Lactating mammary gland with alveoli (acini) very distended with milk secretion, which stains bright pink here. Notice the branching, tubular shapes to some of the secretory units. The lobule to the right has emptied its contents. Notice how thin and compressed the interlobular connective tissue septa are now (very thin, pink strands around groups of the empty alveoli).
Diagram of inter-relationships between the anterior pituitary, ovary and uterus during the menstrual cycle. Beginning at the upper left, the ovarian follicle enlarges under the influence of high titers of FSH from the pituitary. As the follicle grows, its theca interna produces increased amounts of estrogen which causes the endometrium below to thicken. During this proliferative phase, the endometrial glands are thin and straight and the coiled arteries increase in length. At mid-cycle (about 14 days) there is a great surge of LH from the pituitary, coinciding with the time of ovulation. The follicular epithelium that remains behind undergoes a marked hyperplasia and differentiates into granulosa lutein cells, which form the bulk of the new corpus luteum. Under the influence of pituitary LH, these cells now produce progesterone which, in turn, causes the endometrium to thicken somewhat further and develop very wide, tortuous, sacculated glands, ready for implantation by an ovum. Estrogen is still being produced by the theca interna. At about 28 days, if there is no implantation, the titers of estrogen and progesterone fall off as the corpus luteum degenerates, and, at the same time, the coiled arteries of the endometrium clamp down. Thus deprived of nourishment, the endometrium begins to break up and slough off in menstruation. Only the basal layer of the endometrium will remain.

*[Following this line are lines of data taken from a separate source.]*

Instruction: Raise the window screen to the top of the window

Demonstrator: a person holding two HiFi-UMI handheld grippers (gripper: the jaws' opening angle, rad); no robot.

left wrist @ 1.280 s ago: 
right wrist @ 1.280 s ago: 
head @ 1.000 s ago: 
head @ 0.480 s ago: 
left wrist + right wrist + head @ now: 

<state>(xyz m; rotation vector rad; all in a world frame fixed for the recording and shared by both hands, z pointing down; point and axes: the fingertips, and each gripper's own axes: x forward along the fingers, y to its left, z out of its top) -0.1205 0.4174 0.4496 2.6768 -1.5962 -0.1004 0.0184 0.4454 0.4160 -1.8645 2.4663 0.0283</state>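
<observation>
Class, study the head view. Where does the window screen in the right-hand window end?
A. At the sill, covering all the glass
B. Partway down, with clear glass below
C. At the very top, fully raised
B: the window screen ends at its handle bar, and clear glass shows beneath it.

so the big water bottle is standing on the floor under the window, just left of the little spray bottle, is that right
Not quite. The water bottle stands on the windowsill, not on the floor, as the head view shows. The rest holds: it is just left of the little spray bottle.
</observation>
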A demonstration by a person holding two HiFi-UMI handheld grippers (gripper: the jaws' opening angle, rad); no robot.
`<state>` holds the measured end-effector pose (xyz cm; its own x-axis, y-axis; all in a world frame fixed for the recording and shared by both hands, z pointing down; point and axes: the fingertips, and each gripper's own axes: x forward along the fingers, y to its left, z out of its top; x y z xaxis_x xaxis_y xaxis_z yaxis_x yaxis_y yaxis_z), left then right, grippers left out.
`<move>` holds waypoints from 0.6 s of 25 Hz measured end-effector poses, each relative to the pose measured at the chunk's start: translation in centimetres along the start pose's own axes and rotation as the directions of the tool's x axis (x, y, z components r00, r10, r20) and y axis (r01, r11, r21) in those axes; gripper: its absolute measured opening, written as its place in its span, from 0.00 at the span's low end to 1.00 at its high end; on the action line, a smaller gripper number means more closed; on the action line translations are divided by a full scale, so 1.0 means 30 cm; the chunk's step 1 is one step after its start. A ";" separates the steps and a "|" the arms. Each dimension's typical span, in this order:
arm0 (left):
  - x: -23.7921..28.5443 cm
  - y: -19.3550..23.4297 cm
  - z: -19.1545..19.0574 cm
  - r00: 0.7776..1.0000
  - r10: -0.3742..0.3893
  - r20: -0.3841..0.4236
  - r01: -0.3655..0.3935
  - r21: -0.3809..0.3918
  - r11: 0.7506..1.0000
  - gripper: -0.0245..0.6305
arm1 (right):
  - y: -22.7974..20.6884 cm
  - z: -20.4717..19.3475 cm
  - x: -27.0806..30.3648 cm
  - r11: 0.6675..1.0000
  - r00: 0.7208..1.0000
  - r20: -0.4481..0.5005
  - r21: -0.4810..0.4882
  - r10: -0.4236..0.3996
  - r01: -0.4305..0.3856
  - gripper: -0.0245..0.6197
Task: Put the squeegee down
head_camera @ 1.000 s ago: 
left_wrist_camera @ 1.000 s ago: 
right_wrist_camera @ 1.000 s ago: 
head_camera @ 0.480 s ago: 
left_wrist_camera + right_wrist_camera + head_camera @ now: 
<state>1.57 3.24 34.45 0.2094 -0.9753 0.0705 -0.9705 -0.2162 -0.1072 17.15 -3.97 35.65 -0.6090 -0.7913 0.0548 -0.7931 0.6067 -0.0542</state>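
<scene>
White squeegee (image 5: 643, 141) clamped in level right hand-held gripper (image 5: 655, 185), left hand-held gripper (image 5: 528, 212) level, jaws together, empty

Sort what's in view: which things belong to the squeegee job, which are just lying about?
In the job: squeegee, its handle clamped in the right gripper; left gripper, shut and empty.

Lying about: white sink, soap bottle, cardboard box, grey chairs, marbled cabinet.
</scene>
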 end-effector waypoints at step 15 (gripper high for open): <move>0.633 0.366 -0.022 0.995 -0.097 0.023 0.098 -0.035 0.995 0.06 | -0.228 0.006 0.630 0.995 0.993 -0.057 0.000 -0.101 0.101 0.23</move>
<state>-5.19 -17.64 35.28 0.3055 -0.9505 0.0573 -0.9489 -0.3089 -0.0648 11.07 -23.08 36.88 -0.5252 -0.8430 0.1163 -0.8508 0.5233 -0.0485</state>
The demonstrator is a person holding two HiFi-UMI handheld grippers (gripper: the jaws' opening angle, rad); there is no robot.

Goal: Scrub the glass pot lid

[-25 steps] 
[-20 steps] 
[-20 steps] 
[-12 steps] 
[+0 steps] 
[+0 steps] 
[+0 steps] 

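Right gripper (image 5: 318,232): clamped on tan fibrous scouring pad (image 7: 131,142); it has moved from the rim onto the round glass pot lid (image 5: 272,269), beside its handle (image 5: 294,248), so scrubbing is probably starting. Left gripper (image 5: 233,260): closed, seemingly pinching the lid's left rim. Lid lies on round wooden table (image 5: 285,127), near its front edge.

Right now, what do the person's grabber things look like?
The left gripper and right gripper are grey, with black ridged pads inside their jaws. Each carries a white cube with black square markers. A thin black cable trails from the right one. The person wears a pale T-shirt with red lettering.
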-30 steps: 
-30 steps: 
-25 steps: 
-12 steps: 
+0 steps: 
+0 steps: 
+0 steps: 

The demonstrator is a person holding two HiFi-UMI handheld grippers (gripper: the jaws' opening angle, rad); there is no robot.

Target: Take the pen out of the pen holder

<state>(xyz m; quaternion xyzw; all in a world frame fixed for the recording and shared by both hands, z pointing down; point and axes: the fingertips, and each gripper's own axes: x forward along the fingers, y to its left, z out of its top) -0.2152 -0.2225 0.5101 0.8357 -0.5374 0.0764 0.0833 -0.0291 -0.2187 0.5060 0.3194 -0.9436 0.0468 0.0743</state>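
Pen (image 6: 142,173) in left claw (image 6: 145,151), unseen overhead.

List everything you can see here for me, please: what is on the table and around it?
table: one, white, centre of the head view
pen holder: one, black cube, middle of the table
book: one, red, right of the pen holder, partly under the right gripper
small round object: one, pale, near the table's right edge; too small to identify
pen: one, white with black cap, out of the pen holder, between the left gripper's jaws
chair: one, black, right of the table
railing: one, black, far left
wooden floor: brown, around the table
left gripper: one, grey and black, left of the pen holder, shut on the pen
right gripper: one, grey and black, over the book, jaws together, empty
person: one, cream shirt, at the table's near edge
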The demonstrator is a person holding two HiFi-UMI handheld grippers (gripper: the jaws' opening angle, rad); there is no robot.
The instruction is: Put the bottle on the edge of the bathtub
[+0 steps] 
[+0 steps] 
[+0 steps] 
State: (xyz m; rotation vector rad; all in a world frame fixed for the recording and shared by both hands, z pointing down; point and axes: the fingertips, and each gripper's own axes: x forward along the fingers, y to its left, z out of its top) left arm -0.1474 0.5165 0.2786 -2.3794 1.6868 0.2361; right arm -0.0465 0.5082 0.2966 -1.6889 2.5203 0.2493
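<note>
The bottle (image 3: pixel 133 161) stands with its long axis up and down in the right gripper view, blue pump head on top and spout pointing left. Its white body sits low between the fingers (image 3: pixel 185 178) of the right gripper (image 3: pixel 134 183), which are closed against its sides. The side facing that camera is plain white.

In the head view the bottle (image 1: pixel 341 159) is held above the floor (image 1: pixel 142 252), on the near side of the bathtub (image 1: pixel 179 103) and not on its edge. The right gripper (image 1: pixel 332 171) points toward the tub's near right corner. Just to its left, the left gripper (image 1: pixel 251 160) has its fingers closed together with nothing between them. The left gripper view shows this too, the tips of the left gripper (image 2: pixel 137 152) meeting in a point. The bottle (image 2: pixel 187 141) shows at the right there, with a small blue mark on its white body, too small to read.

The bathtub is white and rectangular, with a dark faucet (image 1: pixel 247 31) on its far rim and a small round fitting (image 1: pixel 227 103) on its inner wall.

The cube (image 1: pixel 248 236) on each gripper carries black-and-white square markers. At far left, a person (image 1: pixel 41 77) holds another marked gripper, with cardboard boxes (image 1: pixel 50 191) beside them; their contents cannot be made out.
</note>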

Hormonal feedback now tells the pituitary to increase its secretion of FSH, thus starting the cycle all over again. In the event of pregnancy, of course, the corpus luteum is preserved, the production of estrogen and progesterone remains high, and the glandular endometrium is maintained. In time, the developing placenta itself produces an LH-like chorionic gonadotropin and, later, both estrogen and progesterone, in order to maintain the appropriate hormonal environment for the developing fetus and its needs.